Data below =
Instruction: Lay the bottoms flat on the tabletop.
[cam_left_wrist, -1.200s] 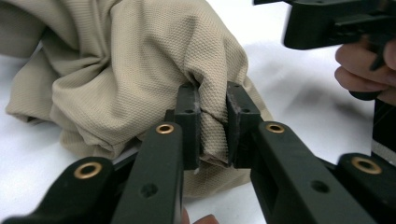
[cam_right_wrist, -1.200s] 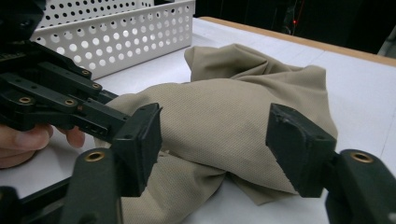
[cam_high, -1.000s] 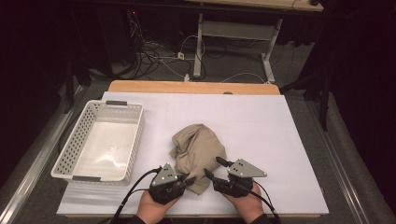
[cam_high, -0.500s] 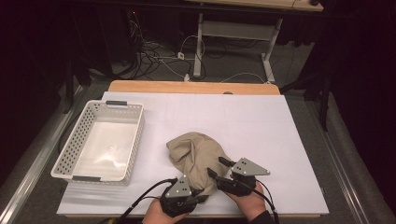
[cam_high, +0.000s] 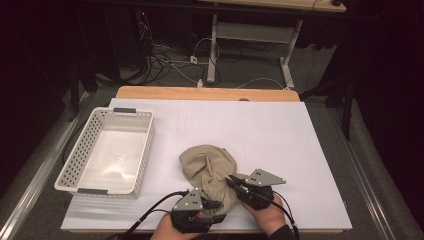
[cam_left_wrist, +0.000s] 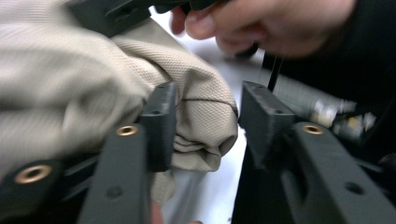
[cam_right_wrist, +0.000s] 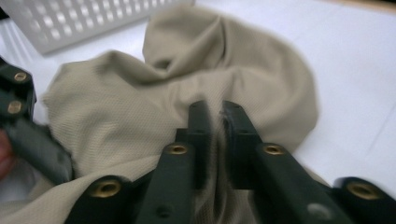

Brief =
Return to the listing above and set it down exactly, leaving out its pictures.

Answer below =
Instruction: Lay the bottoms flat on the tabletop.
[cam_left_wrist, -1.200s] 
[cam_right_wrist, -1.200s] 
[cam_high, -1.000s] 
[cam_high, -0.500s] 
[cam_high, +0.000s] 
[cam_left_wrist, +0.000s] 
[cam_right_wrist, +0.000s] 

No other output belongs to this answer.